GIVEN INFORMATION: Begin

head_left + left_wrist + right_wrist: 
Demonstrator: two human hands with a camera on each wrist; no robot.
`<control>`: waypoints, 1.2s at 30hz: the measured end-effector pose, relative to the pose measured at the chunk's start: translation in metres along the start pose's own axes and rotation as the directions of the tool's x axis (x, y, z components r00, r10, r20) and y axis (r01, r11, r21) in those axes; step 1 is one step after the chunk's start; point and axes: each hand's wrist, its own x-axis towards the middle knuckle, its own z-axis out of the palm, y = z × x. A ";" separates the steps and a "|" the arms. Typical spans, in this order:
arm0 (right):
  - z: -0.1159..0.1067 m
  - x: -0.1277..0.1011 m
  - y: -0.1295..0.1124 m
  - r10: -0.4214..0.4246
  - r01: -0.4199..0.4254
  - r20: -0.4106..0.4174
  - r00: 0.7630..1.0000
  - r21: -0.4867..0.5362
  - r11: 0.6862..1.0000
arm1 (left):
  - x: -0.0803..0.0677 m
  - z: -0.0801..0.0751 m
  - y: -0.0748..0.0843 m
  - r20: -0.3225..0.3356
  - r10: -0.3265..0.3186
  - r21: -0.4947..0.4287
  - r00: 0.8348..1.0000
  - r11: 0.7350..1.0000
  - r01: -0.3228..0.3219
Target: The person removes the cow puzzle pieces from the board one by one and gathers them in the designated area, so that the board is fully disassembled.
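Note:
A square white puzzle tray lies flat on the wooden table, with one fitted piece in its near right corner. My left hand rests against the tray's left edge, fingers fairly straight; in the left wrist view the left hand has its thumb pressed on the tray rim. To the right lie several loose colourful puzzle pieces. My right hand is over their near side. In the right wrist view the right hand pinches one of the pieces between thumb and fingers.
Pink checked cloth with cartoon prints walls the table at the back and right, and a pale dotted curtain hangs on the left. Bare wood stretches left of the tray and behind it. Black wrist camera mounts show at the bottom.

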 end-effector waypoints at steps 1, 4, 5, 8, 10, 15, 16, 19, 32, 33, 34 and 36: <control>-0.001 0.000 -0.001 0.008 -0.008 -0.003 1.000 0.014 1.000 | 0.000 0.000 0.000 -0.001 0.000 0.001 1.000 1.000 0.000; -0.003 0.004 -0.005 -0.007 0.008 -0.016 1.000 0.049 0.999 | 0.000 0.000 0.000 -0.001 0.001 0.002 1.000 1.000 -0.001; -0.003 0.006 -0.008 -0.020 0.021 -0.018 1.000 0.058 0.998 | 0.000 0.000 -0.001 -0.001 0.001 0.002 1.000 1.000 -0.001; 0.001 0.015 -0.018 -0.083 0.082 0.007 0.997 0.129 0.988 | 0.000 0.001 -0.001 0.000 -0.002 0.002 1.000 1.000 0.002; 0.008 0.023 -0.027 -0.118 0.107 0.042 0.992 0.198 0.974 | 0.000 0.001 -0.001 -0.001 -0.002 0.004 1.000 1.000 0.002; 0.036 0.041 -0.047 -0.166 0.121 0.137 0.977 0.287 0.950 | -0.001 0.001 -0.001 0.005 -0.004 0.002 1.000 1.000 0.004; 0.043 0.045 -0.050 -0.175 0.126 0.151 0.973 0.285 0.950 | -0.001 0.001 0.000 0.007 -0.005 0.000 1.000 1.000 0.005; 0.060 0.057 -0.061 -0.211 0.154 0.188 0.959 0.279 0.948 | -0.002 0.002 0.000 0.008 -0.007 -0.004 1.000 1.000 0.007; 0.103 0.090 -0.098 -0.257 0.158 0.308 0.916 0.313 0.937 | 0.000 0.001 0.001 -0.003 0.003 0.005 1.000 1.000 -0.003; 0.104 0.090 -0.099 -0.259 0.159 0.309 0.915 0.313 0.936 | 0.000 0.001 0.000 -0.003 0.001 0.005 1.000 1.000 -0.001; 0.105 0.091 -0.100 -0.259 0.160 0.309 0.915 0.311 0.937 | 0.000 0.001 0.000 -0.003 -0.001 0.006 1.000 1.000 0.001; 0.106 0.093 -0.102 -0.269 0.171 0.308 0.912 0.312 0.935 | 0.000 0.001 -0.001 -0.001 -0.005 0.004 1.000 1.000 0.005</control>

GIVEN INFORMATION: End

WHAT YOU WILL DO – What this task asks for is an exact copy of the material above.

TASK RESULT –
head_left + left_wrist + right_wrist: 
Demonstrator: two human hands with a camera on each wrist; no robot.
`<control>`: waypoints, 1.2s at 30hz: the measured end-effector pose, relative to the pose measured at the chunk's start: translation in metres along the start pose's own axes and rotation as the directions of the tool's x axis (x, y, z components r00, r10, r20) and y axis (r01, r11, r21) in those axes; step 1 is one step after the chunk's start; point and axes: each hand's wrist, its own x-axis towards the middle knuckle, its own z-axis out of the palm, y = z × x. A ";" separates the steps and a "|" the arms. Typical spans, in this order:
arm0 (right):
  - z: -0.1159..0.1067 m
  - x: -0.1277..0.1011 m
  - y: -0.1295..0.1124 m
  - r10: -0.4214..0.4246
  - r01: -0.4199..0.4254
  - r20: -0.4106..0.4174
  - r00: 0.7630..1.0000
  - r21: -0.4867..0.5362
  - r11: 0.6862..1.0000
arm1 (left):
  - x: -0.0803..0.0677 m
  - z: -0.0801..0.0751 m
  - y: -0.0748..0.0843 m
  - r20: -0.3225..0.3356
  - r10: -0.3265..0.3186
  - r21: -0.4947..0.4287
  - r00: 0.8348..1.0000
  - r11: 0.7350..1.0000
  - r01: -0.3228..0.3219
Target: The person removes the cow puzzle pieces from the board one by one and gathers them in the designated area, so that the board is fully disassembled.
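Note:
A square white puzzle tray lies flat on the wooden table, with one fitted piece in its near right corner. My left hand rests against the tray's left edge, fingers fairly straight; in the left wrist view the left hand has its thumb pressed on the tray rim. To the right lie several loose colourful puzzle pieces. My right hand is over their near side. In the right wrist view the right hand pinches one of the pieces between thumb and fingers.
Pink checked cloth with cartoon prints walls the table at the back and right, and a pale dotted curtain hangs on the left. Bare wood stretches left of the tray and behind it. Black wrist camera mounts show at the bottom.
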
 end-effector waypoints at steps 1, 4, 5, 8, 10, 15, 16, 19, 32, 33, 34 and 36: <control>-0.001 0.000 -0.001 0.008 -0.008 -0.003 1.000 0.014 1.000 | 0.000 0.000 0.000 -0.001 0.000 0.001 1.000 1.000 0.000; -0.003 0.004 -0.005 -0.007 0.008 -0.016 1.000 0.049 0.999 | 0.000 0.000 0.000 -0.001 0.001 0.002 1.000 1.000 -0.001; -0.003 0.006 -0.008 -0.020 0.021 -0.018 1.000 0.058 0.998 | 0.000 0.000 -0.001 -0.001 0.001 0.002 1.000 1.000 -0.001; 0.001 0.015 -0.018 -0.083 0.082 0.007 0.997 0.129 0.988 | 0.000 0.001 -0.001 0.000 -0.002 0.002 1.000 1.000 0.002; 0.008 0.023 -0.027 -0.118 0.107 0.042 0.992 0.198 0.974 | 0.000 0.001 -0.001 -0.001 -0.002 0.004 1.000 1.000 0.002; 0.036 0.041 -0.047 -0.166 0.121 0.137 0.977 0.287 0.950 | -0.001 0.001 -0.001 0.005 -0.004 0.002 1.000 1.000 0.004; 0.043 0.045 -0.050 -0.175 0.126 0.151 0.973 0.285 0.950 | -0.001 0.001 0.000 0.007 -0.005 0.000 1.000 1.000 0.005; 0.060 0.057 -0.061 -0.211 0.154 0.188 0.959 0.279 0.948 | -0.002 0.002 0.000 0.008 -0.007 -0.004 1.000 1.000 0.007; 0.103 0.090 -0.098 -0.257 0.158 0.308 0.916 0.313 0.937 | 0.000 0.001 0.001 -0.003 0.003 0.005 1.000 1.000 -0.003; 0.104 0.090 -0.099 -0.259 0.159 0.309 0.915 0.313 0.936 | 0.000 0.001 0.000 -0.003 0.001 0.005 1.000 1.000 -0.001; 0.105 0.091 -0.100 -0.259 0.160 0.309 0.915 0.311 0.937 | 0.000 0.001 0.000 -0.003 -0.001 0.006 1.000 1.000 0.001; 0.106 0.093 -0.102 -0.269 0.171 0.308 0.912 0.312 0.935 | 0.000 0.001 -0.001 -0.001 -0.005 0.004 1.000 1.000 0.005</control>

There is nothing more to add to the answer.